Originally called "suicide bags" because early cell biologists surmised the cell could open its lysosomes, release their contents, and rapidly dissolve itself when "its number was up," lysosomes serve a variety of essential functions.
For one thing, cells use lysosomes to dispose of worn-out organelles. In addition, specialized cells such as macrophages use lysosomes in the intracellular destruction of ingested foreign materials such as bacteria. Other cells, such as endocrine cells of the pituitary gland, use lysosomes to digest excess product synthesized by the cell that is not needed at the time. The Nucleus , which contains the genetic material, is surrounded by a double membrane continuous with the Endoplasmic Reticulum.
Consequently, the membranes surrounding the Nucleus , called the Nuclear Envelope , represent a perinuclear cisterna of the Endoplasmic Reticulum. The Nuclear Envelope is perforated by nuclear pores, small openings that permit the vital exchange of materials between Nucleus and Cytoplasm. The Nucleus contains the chromosomes - discrete units of DNA , the genetic material, complexed with protein-visible only when the cell is in the midst of Mitosis , or cell division.
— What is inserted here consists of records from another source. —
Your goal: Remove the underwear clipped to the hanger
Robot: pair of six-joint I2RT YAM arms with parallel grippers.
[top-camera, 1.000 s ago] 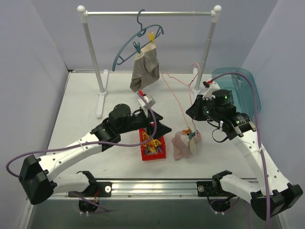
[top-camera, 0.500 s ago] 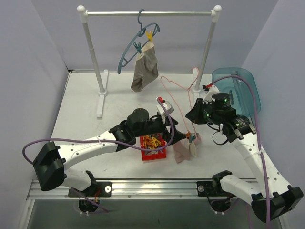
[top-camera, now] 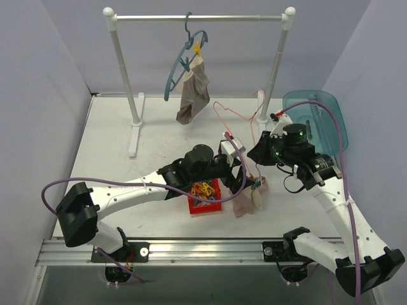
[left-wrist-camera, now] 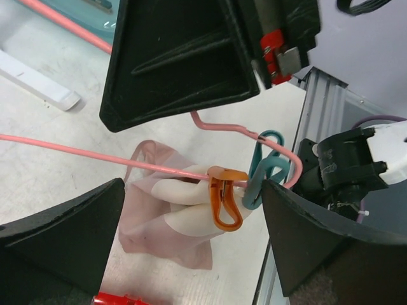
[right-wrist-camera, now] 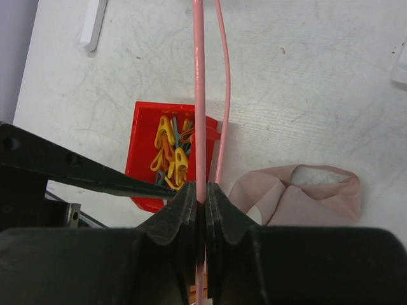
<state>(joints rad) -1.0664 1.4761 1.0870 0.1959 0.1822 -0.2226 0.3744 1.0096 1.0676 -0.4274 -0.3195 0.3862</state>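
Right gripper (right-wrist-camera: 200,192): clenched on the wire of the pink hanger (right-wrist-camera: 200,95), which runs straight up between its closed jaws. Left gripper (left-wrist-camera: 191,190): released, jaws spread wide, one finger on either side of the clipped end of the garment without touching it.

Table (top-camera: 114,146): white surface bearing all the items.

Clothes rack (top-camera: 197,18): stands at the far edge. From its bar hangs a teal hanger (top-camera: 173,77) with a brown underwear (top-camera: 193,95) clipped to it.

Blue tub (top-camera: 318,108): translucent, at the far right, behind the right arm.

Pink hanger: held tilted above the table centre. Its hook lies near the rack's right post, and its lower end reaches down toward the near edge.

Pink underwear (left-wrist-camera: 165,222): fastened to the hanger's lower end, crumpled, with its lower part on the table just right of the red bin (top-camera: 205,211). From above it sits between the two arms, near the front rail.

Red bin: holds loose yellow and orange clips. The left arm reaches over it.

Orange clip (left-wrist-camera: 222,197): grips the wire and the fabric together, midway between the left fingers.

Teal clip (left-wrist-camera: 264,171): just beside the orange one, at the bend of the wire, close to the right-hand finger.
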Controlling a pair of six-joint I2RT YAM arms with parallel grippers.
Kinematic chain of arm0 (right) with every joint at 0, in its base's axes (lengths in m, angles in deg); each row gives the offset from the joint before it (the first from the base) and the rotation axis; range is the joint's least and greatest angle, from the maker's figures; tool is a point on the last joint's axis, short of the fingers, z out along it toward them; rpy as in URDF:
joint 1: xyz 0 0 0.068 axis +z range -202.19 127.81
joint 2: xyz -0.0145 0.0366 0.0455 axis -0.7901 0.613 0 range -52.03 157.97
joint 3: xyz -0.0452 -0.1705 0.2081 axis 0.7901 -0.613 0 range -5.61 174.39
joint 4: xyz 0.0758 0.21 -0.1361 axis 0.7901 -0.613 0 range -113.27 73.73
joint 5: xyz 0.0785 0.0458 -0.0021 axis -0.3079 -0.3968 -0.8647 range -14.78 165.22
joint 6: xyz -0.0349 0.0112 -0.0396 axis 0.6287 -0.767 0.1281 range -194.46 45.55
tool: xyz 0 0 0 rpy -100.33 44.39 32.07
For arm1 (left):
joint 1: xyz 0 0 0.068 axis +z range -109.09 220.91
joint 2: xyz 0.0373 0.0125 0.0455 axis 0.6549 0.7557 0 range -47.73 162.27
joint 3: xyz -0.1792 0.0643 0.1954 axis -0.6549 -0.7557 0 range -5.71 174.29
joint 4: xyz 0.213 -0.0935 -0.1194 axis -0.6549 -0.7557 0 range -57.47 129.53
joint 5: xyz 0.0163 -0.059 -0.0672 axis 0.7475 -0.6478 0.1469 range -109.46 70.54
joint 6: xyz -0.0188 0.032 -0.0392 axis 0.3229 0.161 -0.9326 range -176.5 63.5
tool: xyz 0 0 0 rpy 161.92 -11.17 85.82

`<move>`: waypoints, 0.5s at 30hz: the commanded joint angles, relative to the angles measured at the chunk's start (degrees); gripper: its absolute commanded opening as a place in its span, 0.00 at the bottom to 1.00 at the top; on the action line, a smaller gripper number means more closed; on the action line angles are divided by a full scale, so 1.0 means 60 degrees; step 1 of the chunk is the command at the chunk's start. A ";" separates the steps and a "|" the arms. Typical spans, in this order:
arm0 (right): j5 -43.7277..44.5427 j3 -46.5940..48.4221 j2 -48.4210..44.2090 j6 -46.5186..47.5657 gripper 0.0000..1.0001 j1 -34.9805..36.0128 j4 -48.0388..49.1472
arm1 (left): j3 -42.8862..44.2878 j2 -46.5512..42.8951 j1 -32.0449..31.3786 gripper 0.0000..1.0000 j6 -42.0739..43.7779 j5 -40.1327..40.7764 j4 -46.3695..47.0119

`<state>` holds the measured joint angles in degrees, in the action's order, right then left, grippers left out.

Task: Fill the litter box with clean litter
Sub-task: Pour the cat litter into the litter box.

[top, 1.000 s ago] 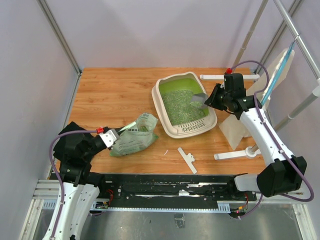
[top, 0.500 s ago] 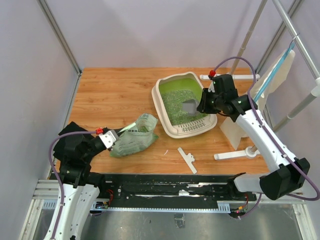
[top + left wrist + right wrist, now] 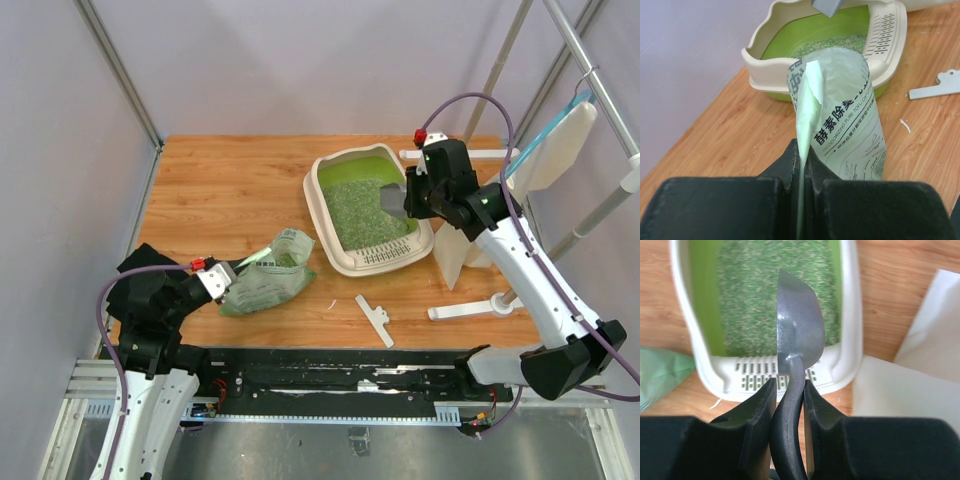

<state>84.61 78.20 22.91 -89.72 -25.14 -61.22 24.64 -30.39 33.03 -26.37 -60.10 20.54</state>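
The cream-white litter box [image 3: 322, 205] with a green inside stands at the table's middle right, with pale green-grey litter [image 3: 362, 215] spread over its floor. It also shows in the right wrist view [image 3: 852, 315] and left wrist view [image 3: 760, 55]. My right gripper [image 3: 408, 198] is shut on the handle of a silver metal scoop [image 3: 797, 325], held over the box's right side. My left gripper [image 3: 228, 275] is shut on the top edge of the light green printed bag [image 3: 265, 280], which lies on the table left of the box. The bag's flap [image 3: 807, 107] runs between my left fingers.
A white clip [image 3: 374, 319] lies on the wood near the front. A white stand with a hanging white bag [image 3: 555, 150] rises at the right; its feet [image 3: 478, 308] rest on the table. Purple walls enclose the back and sides.
My right gripper swung the scoop left over the litter, then back toward the box's right side and higher. The left gripper and bag stayed put.
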 commanded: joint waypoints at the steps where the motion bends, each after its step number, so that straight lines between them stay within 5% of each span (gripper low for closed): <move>1: -0.1644 0.0408 -0.0027 -0.0044 0.01 0.0180 0.0361 | 0.0517 -0.0298 0.0045 0.00 0.0131 -0.0264 0.1908; 11: -0.0992 0.1186 -0.0075 -0.0290 0.01 0.0180 -0.0671 | 0.0596 -0.0238 0.0047 0.01 0.0299 -0.0254 0.1650; 15: -0.2579 0.1289 -0.0258 -0.0295 0.01 0.0180 -0.0511 | 0.0604 -0.0127 0.0053 0.01 0.0296 -0.0305 0.1742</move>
<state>75.78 83.66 22.78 -90.79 -24.79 -64.25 24.64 -30.52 33.03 -26.08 -60.17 20.04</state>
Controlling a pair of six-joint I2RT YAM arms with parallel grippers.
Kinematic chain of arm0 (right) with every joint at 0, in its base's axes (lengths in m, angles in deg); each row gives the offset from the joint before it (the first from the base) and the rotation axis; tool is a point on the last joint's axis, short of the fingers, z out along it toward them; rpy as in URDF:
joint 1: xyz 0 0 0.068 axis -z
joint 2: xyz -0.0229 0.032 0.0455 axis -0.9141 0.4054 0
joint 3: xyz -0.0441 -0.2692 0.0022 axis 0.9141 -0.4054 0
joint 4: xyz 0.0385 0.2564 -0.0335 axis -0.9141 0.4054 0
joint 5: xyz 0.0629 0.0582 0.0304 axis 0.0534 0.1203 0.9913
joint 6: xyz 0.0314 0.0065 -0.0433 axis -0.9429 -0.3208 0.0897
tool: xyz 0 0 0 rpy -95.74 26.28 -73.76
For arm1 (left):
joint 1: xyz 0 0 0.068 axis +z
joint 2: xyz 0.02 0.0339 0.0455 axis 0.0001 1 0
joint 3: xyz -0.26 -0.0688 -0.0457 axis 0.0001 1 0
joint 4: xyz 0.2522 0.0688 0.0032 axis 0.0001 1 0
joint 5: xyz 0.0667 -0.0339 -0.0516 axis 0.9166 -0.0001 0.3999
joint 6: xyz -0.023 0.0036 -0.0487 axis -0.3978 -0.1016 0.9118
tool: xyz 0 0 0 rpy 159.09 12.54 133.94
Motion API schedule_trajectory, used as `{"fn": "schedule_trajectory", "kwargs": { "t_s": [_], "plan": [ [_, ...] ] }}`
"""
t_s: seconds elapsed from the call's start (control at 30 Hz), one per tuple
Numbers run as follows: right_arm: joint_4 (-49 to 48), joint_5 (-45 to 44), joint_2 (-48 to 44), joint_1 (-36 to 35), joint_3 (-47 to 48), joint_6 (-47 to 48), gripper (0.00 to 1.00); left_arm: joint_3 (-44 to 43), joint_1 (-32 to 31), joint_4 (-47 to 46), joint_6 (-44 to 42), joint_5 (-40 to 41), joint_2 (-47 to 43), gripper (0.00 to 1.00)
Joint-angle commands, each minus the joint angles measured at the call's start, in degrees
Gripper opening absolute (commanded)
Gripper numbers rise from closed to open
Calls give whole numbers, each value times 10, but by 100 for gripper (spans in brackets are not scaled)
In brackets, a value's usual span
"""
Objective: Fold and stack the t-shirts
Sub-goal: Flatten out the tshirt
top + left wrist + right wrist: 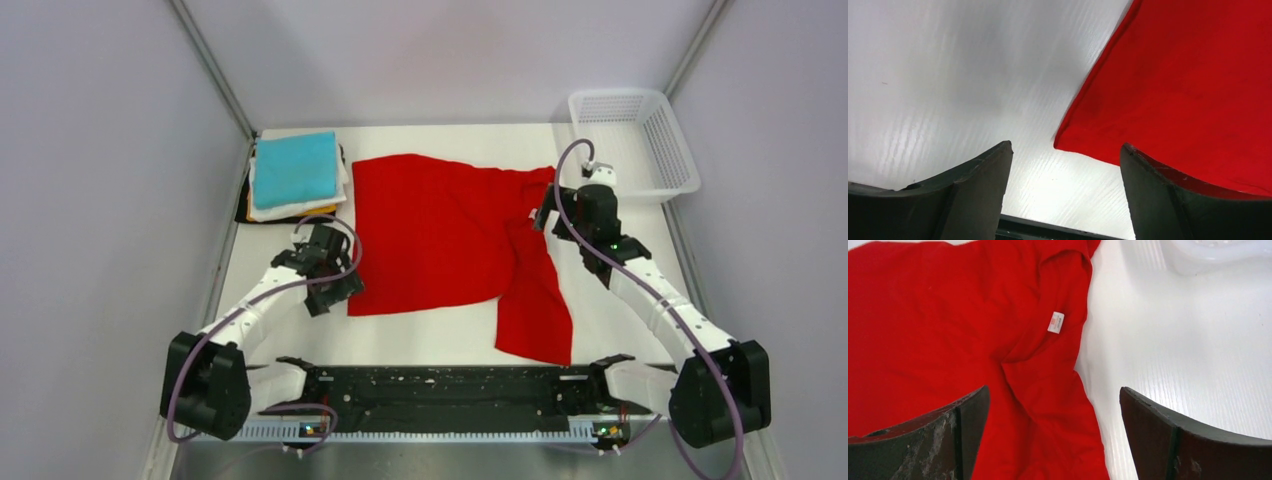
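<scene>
The red t-shirt (445,240) lies spread on the white table, its right part folded over and hanging toward the front edge. A stack of folded shirts (293,175) with the teal one on top sits at the back left; white, orange and black edges show beneath. My left gripper (333,285) is open and empty just above the shirt's near left corner (1068,142). My right gripper (548,212) is open and empty above the collar edge of the shirt (1048,365), whose white label (1056,322) shows.
A white mesh basket (632,140) stands at the back right, its rim in the right wrist view (1218,252). Grey walls close in the table on three sides. A black bar (440,390) lies along the front edge.
</scene>
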Motion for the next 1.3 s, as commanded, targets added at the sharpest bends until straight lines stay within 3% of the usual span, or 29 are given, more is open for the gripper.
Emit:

At other times, the chromosomes are less condensed, and their strands are woven into an indecipherable tangle within the nucleoplasm called Chromatin. When the Chromatin is somewhat condensed, meaning that the genetic material is not unwound and thus is not available for "translation" of the genetic code into messenger RNA which later dictates the sequence of amino acids that are strung together to make protein , the Chromatin stains darkly.
This clumped, nontranscriptionally active Chromatin is called Heterochromatin. Transcriptionally active Chromatin , which takes little stain and thus looks pale, is called Euchromatin. A glance at the Nucleus , then, can determine whether a given cell is likely to be active in the Transcription of messenger RNA.